• _WHAT TO DO_: Only lines containing the word "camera" are needed; pull them out of the material.

• _COLLECTED MATERIAL_:
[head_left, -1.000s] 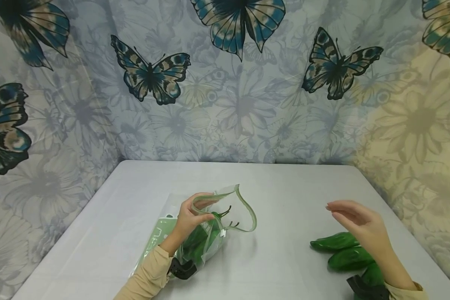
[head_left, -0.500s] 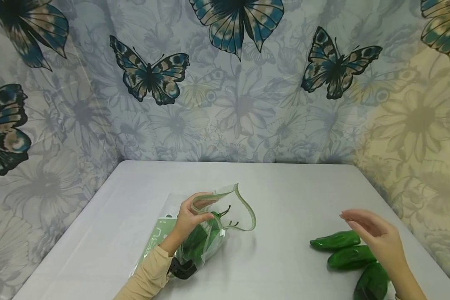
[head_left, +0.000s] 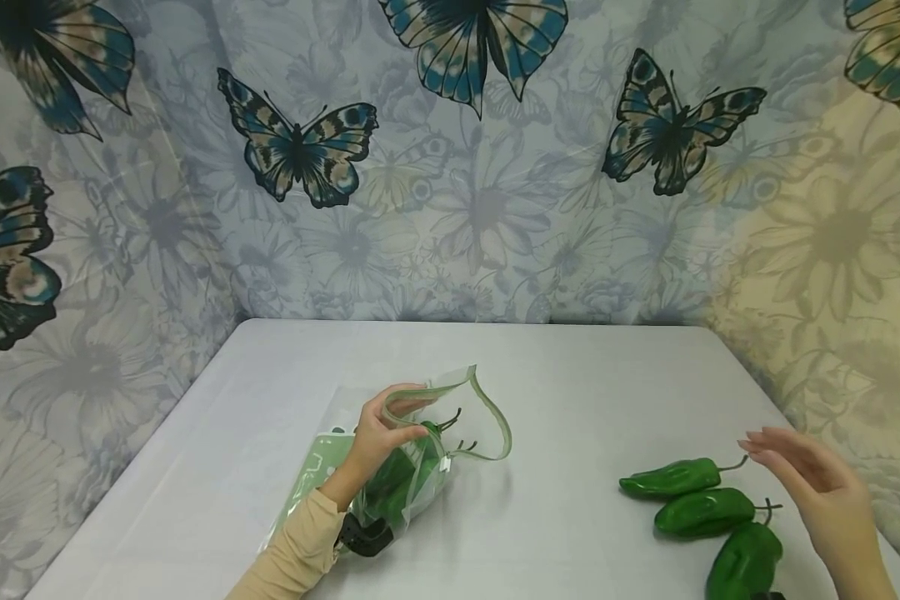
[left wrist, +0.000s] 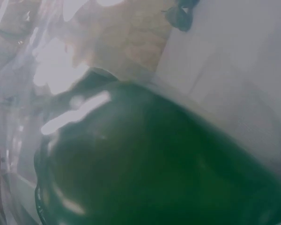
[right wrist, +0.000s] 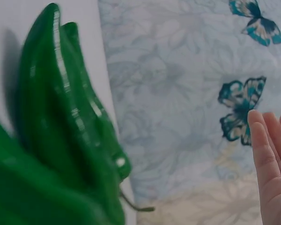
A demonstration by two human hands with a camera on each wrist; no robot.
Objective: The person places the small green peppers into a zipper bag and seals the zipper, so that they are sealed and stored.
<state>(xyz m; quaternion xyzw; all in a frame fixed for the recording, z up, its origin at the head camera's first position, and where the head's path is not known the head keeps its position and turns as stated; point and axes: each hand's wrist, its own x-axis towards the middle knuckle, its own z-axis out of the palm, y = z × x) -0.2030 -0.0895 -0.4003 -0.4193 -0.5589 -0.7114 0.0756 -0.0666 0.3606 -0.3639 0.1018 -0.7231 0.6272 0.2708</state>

• _RESPONSE BELOW_:
A demonstration by two human hands with a camera on each wrist; no robot.
<state>(xyz m; quaternion xyzw; all in a frame fixed for the recording, z up, its origin at the head camera's first position, and where the head's path is not known the head keeps its position and turns as stated; point and axes: each hand's wrist, its own x-axis towards the middle knuckle, its own z-axis out of the palm, y = z × x) -0.2030 -0.0895 -0.4003 -0.4193 -0.5589 -0.7114 0.0756 -0.0666 0.3606 -0.3639 0.1018 -0.7231 0.6272 0.2708</state>

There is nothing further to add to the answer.